:: What you need to do ::
Only the lines from the top of the material through the line containing "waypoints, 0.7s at" should be restated, each one exactly.

┌─ Task input

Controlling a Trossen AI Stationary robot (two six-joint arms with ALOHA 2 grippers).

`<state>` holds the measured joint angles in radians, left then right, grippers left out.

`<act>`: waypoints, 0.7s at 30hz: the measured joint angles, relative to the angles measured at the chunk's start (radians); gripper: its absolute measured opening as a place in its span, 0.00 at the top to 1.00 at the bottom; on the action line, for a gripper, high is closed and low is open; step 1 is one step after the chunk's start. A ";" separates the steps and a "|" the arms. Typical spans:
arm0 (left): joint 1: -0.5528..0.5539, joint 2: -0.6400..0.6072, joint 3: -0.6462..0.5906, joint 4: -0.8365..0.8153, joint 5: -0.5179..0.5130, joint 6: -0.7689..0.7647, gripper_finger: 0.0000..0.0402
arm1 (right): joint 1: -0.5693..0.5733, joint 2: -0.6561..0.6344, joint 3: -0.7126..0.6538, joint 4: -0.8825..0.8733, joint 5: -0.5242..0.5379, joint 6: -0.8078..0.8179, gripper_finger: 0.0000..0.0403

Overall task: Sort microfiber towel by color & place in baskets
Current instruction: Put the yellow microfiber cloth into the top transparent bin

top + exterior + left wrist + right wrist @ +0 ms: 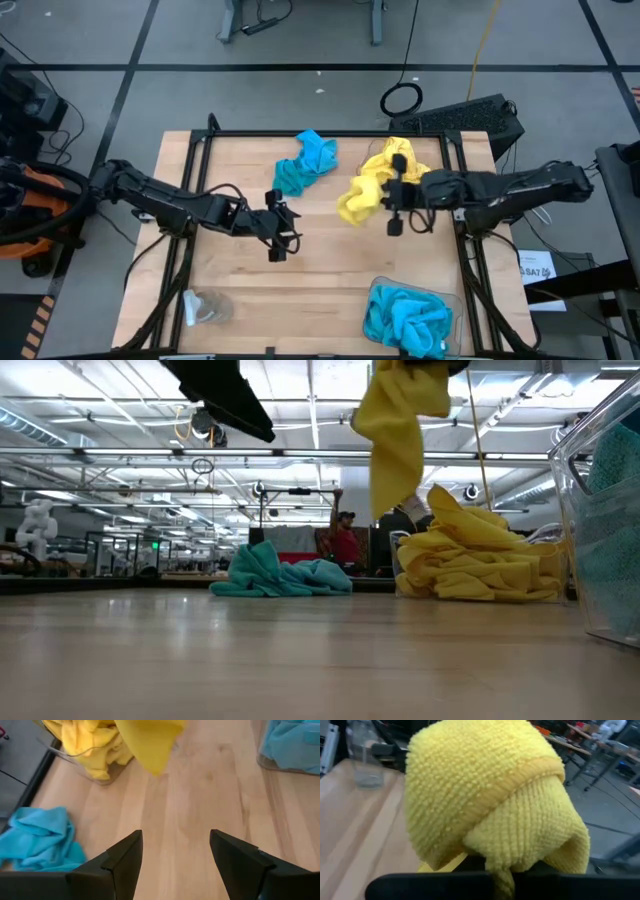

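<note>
Hanging towel [358, 196]: bright yellow, plain, with a nubbly looped weave.
Towel heap in far bin [408, 155]: the same yellow, unmarked.
Loose towels [305, 162]: turquoise blue, plain.
Towels in near bin [408, 318]: turquoise blue.
Near bin [452, 300]: clear, see-through plastic.
Left hand [277, 240]: black.
Right hand [397, 193]: black.
Tabletop [300, 290]: pale blond wood with fine grain lines, edged by a black frame.
Small round object [205, 306]: clear, glassy.
Floor [300, 90]: grey with dark seams.
</note>
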<state>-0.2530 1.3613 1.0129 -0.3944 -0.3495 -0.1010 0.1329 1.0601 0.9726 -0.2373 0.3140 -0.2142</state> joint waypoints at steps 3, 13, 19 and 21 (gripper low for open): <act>-0.010 0.000 -0.055 0.073 0.000 -0.024 0.41 | 0.000 -0.064 0.000 -0.072 0.047 0.013 1.00; -0.025 0.000 -0.184 0.271 0.000 -0.071 0.41 | -0.001 -0.267 0.000 -0.332 0.251 0.076 1.00; -0.025 0.000 -0.223 0.341 0.000 -0.078 0.41 | -0.002 -0.358 0.000 -0.525 0.412 0.148 1.00; -0.025 0.000 -0.224 0.344 0.001 -0.078 0.41 | -0.005 -0.375 0.000 -0.588 0.448 0.186 1.00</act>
<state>-0.2775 1.3613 0.7887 -0.0501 -0.3489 -0.1787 0.1277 0.6854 0.9726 -0.8256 0.7621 -0.0280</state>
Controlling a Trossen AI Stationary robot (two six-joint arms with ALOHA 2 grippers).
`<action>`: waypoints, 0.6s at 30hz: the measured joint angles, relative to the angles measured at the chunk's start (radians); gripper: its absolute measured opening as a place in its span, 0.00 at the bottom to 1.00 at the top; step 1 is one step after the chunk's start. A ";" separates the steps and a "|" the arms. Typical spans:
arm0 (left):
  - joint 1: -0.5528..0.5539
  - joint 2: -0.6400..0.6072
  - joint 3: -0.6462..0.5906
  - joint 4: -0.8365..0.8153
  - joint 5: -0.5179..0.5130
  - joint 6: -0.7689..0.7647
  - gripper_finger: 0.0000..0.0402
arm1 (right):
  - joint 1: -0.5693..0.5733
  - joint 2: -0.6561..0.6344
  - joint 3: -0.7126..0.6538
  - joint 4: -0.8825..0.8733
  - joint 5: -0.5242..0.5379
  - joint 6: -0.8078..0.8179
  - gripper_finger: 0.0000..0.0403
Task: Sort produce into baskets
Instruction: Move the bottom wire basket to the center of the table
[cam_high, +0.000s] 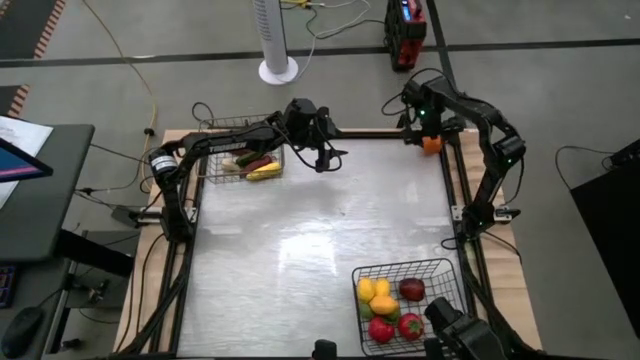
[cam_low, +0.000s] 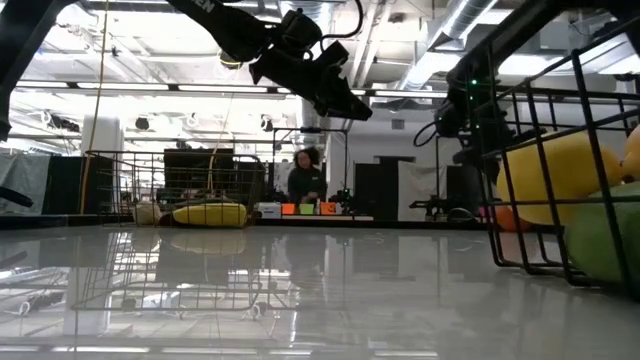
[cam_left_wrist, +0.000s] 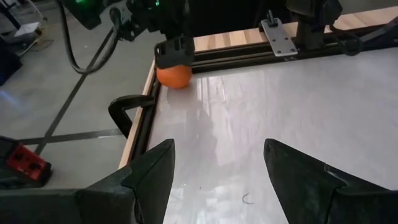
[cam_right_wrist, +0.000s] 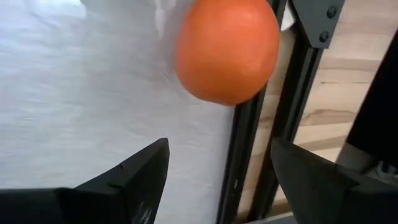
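Note:
An orange round fruit (cam_high: 431, 144) lies on the table at the far right edge, against the black frame rail; it also shows in the left wrist view (cam_left_wrist: 173, 74) and the right wrist view (cam_right_wrist: 227, 50). My right gripper (cam_right_wrist: 217, 149) is open just above it, fingers pointing down at it, not touching. My left gripper (cam_high: 330, 158) is open and empty, raised over the far middle of the table (cam_left_wrist: 217, 155). A wire basket (cam_high: 212, 165) at the far left holds yellow, maroon and green long pieces. A wire basket (cam_high: 452, 272) at the near right holds yellow, red and green round pieces.
Black frame rails (cam_high: 458, 190) run along the table's edges, with a clamp (cam_left_wrist: 127, 112) at the far right corner. The table's middle (cam_high: 320, 240) is bare. In the low view a person (cam_low: 305, 180) stands in the room far behind the table.

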 joint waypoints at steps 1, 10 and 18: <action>0.000 0.000 0.000 0.000 0.001 0.000 0.59 | 0.000 0.001 -0.001 -0.006 -0.003 -0.009 0.77; 0.000 0.000 0.000 0.012 0.001 0.001 0.59 | 0.004 0.002 -0.001 -0.023 -0.028 -0.040 0.77; 0.000 0.000 -0.001 0.007 0.001 0.001 0.59 | 0.007 0.002 0.039 -0.125 -0.070 -0.042 0.77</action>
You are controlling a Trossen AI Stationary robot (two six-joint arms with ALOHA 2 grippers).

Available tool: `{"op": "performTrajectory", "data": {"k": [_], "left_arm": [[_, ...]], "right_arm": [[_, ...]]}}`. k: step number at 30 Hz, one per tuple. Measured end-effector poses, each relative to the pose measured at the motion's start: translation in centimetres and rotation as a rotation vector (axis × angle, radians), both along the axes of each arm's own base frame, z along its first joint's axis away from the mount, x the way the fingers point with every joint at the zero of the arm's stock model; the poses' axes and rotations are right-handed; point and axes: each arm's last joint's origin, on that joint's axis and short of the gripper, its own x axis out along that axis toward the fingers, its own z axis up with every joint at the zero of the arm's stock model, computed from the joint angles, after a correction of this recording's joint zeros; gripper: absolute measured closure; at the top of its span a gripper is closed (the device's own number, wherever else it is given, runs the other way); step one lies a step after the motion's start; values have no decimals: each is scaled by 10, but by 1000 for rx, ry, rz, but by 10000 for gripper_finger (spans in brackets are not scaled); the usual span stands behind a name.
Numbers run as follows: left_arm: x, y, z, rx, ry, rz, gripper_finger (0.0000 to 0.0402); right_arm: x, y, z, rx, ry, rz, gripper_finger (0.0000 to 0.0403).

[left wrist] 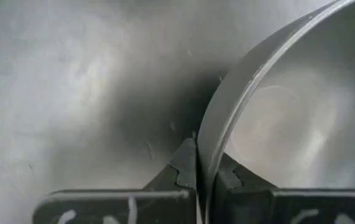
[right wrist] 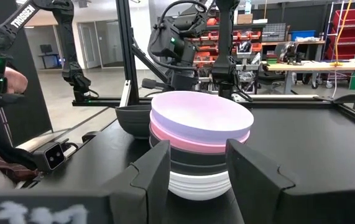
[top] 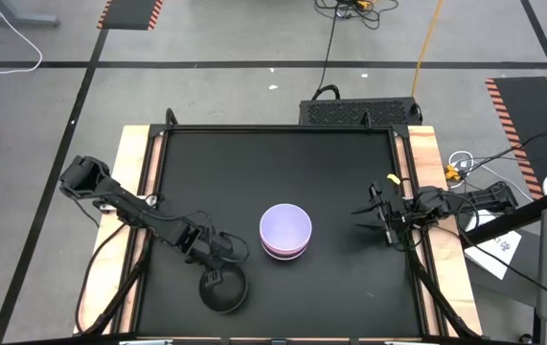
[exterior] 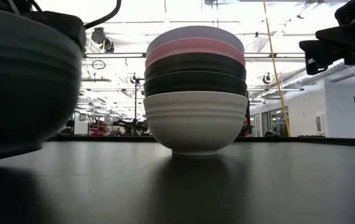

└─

:: Response box ::
Controlling a Trossen AI Stationary robot (two six-joint arms with ALOHA 2 grippers).

`<state>` holds the measured joint angles in radians, left then right, grippers left out.

`<act>`: waypoints, 0.7s at 30hz: the measured joint angles, relative to the angles measured at the chunk's start (radians); gripper: its absolute measured opening as a place in its span, 0.00 at the top to 1.00 at the bottom; on the action line, for a gripper, high is closed and low is open; step 1 is one step after the chunk's start. A ";" separates the steps and a "|" the arms. Typical spans:

The output is finished, and nothing else is needed.